▶ [YOUR INSTRUCTIONS] From the entries that follow, copy exactly the lines beginning at the line holding "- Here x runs" and continuing through the line holding "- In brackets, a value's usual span".

▶ [SOURCE RECORDS]
━━━━━━━━━━━━━━━━
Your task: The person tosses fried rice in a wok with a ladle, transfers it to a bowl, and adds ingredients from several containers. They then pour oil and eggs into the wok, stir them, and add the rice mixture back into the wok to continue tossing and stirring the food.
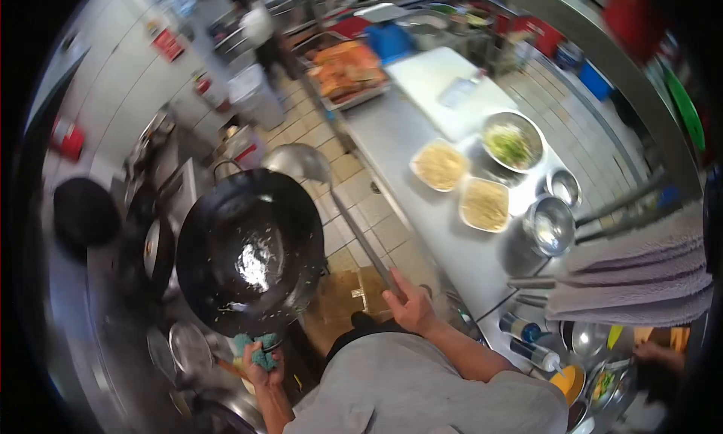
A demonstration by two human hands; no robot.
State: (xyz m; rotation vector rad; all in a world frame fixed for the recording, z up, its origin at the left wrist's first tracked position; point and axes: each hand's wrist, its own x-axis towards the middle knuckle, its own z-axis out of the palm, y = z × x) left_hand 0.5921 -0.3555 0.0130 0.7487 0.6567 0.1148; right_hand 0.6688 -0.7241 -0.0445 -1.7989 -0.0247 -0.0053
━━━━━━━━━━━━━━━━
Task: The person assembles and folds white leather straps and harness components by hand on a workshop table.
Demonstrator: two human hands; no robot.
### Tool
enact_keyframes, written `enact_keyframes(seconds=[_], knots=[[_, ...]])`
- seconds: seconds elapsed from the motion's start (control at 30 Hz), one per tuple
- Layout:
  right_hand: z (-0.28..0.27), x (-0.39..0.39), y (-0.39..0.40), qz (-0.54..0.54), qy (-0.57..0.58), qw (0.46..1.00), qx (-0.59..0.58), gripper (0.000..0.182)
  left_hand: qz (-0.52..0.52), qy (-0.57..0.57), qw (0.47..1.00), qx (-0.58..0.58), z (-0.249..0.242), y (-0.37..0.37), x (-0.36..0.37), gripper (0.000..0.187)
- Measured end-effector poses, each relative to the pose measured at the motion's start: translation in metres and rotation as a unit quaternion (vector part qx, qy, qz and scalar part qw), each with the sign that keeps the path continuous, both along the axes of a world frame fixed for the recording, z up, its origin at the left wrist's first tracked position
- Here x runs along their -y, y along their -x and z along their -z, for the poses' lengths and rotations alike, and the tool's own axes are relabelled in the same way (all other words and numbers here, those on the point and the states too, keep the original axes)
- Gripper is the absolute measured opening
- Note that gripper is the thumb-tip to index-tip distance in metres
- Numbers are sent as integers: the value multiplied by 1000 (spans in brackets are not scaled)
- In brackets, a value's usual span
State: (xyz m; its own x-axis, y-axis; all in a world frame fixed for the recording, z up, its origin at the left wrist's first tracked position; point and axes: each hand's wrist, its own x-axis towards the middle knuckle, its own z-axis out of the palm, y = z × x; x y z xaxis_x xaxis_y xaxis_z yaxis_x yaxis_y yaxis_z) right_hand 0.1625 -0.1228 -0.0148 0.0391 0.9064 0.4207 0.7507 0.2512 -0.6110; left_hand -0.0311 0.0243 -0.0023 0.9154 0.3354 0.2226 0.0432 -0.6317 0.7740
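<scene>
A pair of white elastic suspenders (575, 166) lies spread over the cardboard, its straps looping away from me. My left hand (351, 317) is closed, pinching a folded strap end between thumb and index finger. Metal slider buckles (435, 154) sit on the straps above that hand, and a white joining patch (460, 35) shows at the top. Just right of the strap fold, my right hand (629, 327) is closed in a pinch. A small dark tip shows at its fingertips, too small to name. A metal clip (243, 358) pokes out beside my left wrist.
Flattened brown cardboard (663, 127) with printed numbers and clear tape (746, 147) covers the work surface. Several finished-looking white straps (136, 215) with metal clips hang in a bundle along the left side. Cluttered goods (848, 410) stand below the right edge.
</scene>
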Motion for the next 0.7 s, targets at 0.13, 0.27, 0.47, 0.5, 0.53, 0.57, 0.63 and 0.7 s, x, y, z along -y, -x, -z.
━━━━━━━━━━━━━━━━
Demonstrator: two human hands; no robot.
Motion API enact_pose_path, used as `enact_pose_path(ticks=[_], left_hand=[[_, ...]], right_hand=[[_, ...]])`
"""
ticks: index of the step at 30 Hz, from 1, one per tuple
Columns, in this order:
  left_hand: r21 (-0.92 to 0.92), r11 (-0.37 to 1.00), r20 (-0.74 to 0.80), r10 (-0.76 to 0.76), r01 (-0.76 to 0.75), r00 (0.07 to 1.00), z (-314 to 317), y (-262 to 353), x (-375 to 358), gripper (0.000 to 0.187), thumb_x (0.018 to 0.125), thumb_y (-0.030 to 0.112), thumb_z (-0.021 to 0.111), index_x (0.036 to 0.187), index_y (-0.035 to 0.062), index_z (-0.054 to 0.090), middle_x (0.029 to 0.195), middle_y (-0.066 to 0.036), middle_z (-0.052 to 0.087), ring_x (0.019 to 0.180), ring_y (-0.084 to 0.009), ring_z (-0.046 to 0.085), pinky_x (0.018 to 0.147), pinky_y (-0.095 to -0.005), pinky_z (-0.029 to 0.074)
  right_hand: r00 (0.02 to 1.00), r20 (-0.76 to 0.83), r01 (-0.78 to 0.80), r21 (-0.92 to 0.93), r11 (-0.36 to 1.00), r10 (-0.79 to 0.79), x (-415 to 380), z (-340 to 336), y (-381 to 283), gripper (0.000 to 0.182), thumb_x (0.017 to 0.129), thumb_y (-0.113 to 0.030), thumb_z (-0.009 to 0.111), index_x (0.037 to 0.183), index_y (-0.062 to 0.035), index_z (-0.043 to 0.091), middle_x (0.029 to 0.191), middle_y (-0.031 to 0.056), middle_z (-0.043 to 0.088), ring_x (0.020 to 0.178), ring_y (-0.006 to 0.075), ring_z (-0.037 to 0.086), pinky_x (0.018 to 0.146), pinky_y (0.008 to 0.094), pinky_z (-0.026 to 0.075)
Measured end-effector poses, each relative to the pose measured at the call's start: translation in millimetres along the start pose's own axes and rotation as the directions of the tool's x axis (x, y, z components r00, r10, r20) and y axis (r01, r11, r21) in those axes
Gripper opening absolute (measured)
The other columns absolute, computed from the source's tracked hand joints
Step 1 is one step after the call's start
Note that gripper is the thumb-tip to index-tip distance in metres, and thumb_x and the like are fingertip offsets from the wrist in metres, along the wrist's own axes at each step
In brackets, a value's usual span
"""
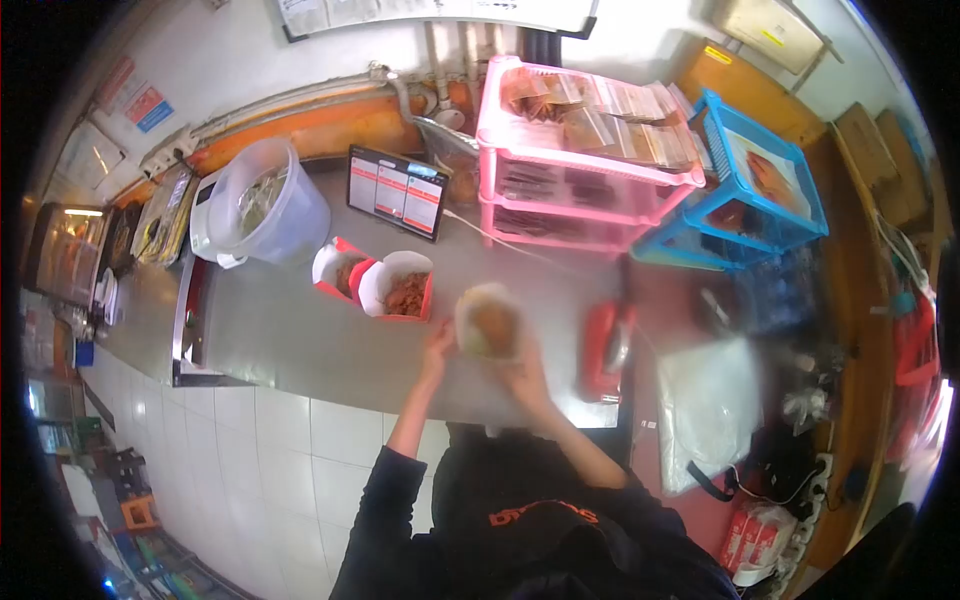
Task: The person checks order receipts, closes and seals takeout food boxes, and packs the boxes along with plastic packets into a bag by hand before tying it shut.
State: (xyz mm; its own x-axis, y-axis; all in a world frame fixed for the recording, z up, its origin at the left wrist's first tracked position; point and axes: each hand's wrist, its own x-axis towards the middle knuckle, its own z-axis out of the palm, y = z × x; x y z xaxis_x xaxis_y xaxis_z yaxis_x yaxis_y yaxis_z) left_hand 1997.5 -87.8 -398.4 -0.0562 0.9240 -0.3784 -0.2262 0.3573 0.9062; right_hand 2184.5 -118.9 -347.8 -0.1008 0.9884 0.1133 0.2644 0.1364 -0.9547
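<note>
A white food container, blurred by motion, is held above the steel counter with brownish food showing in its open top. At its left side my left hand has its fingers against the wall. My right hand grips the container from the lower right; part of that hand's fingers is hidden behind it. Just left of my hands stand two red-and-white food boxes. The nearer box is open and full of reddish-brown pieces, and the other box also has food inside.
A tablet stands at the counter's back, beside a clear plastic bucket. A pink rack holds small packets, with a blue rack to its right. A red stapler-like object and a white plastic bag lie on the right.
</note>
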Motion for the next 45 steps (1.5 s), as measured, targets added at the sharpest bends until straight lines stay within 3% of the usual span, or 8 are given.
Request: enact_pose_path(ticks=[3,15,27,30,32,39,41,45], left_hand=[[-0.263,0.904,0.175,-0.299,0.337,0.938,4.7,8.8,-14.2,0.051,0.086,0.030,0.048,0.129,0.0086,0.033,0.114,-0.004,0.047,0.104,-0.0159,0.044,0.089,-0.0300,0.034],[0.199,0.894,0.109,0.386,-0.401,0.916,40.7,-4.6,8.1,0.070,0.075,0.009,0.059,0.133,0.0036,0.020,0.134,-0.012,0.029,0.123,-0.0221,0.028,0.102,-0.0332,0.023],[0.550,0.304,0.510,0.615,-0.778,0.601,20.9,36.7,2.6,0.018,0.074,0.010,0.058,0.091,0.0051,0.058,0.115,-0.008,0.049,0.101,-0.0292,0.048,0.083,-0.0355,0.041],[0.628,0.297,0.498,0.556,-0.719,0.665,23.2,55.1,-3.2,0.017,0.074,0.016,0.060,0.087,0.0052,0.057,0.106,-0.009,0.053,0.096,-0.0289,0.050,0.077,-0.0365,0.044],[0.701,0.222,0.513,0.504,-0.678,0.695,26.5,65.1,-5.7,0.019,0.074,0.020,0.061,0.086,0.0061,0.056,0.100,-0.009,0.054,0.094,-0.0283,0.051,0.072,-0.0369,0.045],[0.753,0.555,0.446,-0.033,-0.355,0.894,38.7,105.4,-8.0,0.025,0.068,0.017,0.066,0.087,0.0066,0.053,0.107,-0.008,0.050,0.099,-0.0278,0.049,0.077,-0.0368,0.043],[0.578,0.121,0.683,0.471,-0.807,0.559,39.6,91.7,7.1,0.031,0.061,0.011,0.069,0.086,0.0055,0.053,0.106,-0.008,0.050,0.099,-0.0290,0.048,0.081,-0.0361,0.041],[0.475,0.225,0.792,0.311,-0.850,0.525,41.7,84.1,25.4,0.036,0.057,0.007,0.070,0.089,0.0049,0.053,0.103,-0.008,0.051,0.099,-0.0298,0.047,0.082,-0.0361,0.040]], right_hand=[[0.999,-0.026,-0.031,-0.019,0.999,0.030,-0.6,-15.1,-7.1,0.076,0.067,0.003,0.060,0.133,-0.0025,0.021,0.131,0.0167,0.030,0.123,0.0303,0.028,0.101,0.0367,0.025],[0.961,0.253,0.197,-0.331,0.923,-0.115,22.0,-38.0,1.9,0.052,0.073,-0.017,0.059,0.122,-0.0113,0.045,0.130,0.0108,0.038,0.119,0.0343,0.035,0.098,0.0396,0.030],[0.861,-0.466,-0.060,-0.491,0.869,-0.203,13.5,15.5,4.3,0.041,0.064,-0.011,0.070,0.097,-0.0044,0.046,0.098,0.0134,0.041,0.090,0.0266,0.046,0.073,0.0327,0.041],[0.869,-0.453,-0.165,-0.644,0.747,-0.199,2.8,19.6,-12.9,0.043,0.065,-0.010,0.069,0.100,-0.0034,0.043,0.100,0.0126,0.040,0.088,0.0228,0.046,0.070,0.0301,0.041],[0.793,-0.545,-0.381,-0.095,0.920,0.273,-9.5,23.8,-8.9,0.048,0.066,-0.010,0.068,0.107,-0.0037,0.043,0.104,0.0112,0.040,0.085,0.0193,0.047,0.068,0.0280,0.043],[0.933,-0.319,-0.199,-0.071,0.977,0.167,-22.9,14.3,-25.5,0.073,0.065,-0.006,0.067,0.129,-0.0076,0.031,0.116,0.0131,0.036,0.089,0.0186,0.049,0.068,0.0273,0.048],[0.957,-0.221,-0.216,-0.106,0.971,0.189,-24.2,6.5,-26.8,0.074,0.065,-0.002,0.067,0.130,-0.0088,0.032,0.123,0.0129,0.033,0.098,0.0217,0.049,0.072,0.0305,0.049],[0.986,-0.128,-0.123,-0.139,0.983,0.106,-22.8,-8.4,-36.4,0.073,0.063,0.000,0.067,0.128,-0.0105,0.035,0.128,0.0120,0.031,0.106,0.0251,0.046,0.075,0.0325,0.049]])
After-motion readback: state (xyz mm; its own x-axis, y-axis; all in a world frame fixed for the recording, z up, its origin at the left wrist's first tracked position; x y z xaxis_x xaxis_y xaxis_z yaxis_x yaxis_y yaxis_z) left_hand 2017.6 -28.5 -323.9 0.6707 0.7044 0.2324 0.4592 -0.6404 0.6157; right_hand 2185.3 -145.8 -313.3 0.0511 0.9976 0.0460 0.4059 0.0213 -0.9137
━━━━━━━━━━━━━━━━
▶ [SOLUTION FOR THIS PROBLEM]
- Here x runs along their -y, y along their -x and z along their -z, for the poses' lengths and rotations alike, and the tool's own axes are relabelled in the same way (all other words and numbers here, those on the point and the states too, keep the original axes)
- Gripper is the absolute measured opening
- Note that gripper is the thumb-tip to index-tip distance in metres
- Numbers are sent as integers: the value multiplied by 1000 (spans in brackets are not scaled)
- In brackets, a value's usual span

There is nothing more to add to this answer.